TurtLES: A Large-Scale Benchmark for Turbulent 3D Neural PDE Surrogates
Abstract
Machine-learning surrogates are increasingly used to accelerate computational fluid dynamics (CFD), yet progress is limited by the lack of benchmarks capturing realistic, time-dependent turbulent flows. We introduce TURTLES, a 13 TB dataset of high-fidelity implicit large-eddy simulations of three-dimensional turbulent cylinder wakes in the shear-layer transition regime. The dataset contains 400 trajectories of 400 time steps each, with 3–9 million points per frame sampled on irregular point clouds, spanning variations in geometry, Reynolds number, and angle of attack.

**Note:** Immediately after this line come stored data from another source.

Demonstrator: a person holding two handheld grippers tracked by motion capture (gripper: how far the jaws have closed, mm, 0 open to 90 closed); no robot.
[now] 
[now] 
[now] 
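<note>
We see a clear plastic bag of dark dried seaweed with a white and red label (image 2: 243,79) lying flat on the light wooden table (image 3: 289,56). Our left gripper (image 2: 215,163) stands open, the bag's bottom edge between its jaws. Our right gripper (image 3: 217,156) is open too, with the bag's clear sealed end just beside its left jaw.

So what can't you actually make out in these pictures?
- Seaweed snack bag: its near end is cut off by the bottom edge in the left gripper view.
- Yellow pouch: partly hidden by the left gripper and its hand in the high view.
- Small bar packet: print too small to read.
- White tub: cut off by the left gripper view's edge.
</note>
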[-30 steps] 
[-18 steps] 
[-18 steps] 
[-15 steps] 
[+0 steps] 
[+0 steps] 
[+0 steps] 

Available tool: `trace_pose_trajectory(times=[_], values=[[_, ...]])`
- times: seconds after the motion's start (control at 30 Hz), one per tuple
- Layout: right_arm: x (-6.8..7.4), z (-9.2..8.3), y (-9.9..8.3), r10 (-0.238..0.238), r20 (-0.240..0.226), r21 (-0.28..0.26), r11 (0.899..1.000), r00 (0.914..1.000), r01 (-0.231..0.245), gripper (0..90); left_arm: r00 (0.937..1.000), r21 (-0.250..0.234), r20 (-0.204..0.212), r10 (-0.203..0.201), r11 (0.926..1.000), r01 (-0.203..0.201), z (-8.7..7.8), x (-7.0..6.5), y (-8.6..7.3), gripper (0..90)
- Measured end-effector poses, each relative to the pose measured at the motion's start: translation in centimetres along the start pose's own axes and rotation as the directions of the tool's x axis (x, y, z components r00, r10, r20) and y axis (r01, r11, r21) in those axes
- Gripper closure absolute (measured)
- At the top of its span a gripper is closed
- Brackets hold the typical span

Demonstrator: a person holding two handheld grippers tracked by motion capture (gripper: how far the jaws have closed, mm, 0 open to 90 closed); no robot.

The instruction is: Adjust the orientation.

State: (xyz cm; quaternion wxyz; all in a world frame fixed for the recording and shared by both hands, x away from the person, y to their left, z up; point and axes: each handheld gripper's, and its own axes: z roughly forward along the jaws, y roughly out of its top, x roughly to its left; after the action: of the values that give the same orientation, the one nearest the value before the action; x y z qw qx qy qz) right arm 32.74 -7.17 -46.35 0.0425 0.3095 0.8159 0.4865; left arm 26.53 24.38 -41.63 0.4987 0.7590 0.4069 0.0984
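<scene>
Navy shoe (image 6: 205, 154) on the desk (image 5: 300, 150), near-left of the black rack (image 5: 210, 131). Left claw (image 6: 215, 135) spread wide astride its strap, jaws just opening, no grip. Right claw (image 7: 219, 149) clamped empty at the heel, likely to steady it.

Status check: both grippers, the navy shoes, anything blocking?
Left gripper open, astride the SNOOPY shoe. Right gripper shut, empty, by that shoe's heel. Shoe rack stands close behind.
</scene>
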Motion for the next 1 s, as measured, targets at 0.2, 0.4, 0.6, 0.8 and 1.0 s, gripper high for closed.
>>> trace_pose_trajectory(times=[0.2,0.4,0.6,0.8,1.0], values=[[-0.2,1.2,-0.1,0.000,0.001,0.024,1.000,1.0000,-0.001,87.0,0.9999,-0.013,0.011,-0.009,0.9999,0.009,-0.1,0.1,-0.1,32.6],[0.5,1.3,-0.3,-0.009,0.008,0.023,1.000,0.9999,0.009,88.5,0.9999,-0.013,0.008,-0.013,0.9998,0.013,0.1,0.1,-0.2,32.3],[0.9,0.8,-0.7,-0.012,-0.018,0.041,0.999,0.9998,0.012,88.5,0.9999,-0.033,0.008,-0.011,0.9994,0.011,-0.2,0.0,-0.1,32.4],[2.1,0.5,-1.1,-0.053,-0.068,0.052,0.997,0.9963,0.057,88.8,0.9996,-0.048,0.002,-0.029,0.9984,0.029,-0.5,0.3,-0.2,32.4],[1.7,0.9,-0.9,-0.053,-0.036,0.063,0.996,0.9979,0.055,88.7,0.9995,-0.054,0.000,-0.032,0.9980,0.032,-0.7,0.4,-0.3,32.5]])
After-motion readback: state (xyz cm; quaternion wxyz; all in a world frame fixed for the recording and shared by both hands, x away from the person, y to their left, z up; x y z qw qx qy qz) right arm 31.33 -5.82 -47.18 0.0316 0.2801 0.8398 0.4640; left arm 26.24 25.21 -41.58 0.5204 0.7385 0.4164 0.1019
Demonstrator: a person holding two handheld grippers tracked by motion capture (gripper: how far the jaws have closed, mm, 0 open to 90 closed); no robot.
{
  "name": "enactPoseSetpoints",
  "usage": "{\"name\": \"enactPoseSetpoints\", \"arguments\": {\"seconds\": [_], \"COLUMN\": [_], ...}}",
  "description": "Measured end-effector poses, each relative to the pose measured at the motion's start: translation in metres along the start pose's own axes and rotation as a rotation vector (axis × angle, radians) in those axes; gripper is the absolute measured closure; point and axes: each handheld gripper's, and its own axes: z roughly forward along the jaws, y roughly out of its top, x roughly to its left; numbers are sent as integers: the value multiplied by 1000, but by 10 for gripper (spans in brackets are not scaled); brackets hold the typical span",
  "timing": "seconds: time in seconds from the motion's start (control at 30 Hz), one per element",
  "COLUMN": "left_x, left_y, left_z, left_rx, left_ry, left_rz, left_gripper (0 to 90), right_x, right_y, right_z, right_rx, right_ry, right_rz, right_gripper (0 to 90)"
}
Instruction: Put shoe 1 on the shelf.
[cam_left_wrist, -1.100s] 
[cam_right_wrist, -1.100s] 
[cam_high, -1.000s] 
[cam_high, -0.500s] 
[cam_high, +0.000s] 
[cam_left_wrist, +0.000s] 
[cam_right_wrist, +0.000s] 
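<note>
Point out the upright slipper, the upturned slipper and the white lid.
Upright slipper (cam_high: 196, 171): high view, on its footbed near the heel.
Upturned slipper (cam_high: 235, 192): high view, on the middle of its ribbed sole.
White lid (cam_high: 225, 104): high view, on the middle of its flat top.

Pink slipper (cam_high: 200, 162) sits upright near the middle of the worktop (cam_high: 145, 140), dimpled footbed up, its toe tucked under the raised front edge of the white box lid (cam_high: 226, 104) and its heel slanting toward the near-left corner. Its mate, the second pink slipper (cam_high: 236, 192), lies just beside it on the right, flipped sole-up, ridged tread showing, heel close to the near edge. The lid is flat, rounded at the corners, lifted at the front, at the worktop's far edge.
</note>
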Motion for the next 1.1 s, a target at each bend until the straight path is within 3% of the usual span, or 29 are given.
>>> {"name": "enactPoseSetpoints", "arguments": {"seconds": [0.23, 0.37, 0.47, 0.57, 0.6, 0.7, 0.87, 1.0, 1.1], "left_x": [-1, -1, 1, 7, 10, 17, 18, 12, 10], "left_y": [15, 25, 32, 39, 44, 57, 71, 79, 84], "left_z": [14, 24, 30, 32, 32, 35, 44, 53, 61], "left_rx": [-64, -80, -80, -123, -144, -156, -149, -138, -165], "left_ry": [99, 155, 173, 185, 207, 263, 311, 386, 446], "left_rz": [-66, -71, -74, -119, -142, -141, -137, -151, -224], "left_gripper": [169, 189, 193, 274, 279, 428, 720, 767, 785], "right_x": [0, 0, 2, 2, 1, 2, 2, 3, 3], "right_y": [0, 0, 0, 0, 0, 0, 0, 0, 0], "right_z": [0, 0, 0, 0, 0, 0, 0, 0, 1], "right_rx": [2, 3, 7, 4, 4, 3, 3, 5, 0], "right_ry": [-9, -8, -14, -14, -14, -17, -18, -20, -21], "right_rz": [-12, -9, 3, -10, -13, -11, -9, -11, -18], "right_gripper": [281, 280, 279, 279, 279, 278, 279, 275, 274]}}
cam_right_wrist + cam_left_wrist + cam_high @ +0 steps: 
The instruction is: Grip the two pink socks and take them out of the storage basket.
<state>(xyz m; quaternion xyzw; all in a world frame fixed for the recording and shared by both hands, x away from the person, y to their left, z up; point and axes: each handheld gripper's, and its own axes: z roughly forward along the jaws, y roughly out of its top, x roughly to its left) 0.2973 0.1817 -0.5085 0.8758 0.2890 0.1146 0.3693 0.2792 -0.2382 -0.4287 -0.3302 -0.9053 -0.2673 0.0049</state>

Unlike existing datasets, TURTLES captures fully three-dimensional turbulence with an active energy cascade driven by vortex stretching, combining (i) dense irregular meshes, (ii) long-horizon temporal dynamics, and (iii) physically realistic turbulent behavior. We benchmark state-of-the-art neural operators on long autoregressive rollouts and identify key failure modes, including temporal instability, loss of small-scale energy, and challenges in learning on large irregular domains. TURTLES provides a new standard benchmark for evaluating surrogate models in high-resolution, industrial-scale CFD regimes.